• **Problem requirements**:
Could you print every entry below exactly as given?

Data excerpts
______
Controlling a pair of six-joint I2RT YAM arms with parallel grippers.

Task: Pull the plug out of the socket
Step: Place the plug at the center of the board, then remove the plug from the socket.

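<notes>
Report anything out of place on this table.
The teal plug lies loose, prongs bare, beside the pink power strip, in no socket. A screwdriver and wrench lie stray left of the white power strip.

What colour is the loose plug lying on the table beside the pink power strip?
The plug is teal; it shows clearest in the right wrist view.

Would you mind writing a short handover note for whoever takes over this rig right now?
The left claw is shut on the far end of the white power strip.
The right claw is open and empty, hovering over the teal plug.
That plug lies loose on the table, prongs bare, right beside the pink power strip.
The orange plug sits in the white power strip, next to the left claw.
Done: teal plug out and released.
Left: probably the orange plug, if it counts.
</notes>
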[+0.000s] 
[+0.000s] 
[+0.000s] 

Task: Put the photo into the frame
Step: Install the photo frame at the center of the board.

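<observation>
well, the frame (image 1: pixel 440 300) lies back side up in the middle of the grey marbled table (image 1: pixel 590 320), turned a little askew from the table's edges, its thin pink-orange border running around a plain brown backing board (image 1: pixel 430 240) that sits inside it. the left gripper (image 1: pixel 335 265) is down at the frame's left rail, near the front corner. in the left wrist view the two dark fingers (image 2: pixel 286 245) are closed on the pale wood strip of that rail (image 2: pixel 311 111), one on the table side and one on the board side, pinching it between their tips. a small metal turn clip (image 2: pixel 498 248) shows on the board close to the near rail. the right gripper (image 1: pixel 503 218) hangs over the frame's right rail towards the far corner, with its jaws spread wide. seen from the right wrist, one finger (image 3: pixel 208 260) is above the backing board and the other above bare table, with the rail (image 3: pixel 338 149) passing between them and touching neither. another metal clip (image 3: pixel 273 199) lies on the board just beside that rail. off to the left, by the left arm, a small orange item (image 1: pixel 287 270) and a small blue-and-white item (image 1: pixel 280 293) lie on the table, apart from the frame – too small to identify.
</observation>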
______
• **Solution to the exercise**:
Controlling a pair of six-joint I2RT YAM arms with parallel grippers.

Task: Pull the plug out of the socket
Step: Place the plug at the center of the board, then remove the plug from the socket.

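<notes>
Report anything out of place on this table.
The teal plug lies loose, prongs bare, beside the pink power strip, in no socket. A screwdriver and wrench lie stray left of the white power strip.

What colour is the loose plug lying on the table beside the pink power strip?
The plug is teal; it shows clearest in the right wrist view.

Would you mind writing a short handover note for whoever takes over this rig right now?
The left claw is shut on the far end of the white power strip.
The right claw is open and empty, hovering over the teal plug.
That plug lies loose on the table, prongs bare, right beside the pink power strip.
The orange plug sits in the white power strip, next to the left claw.
Done: teal plug out and released.
Left: probably the orange plug, if it counts.
</notes>
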[+0.000s] 
[+0.000s] 
[+0.000s] 

Task: Put the photo into the frame
Step: Install the photo frame at the center of the board.

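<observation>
well, the frame (image 1: pixel 440 300) lies back side up in the middle of the grey marbled table (image 1: pixel 590 320), turned a little askew from the table's edges, its thin pink-orange border running around a plain brown backing board (image 1: pixel 430 240) that sits inside it. the left gripper (image 1: pixel 335 265) is down at the frame's left rail, near the front corner. in the left wrist view the two dark fingers (image 2: pixel 286 245) are closed on the pale wood strip of that rail (image 2: pixel 311 111), one on the table side and one on the board side, pinching it between their tips. a small metal turn clip (image 2: pixel 498 248) shows on the board close to the near rail. the right gripper (image 1: pixel 503 218) hangs over the frame's right rail towards the far corner, with its jaws spread wide. seen from the right wrist, one finger (image 3: pixel 208 260) is above the backing board and the other above bare table, with the rail (image 3: pixel 338 149) passing between them and touching neither. another metal clip (image 3: pixel 273 199) lies on the board just beside that rail. off to the left, by the left arm, a small orange item (image 1: pixel 287 270) and a small blue-and-white item (image 1: pixel 280 293) lie on the table, apart from the frame – too small to identify.
</observation>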

The exercise is done.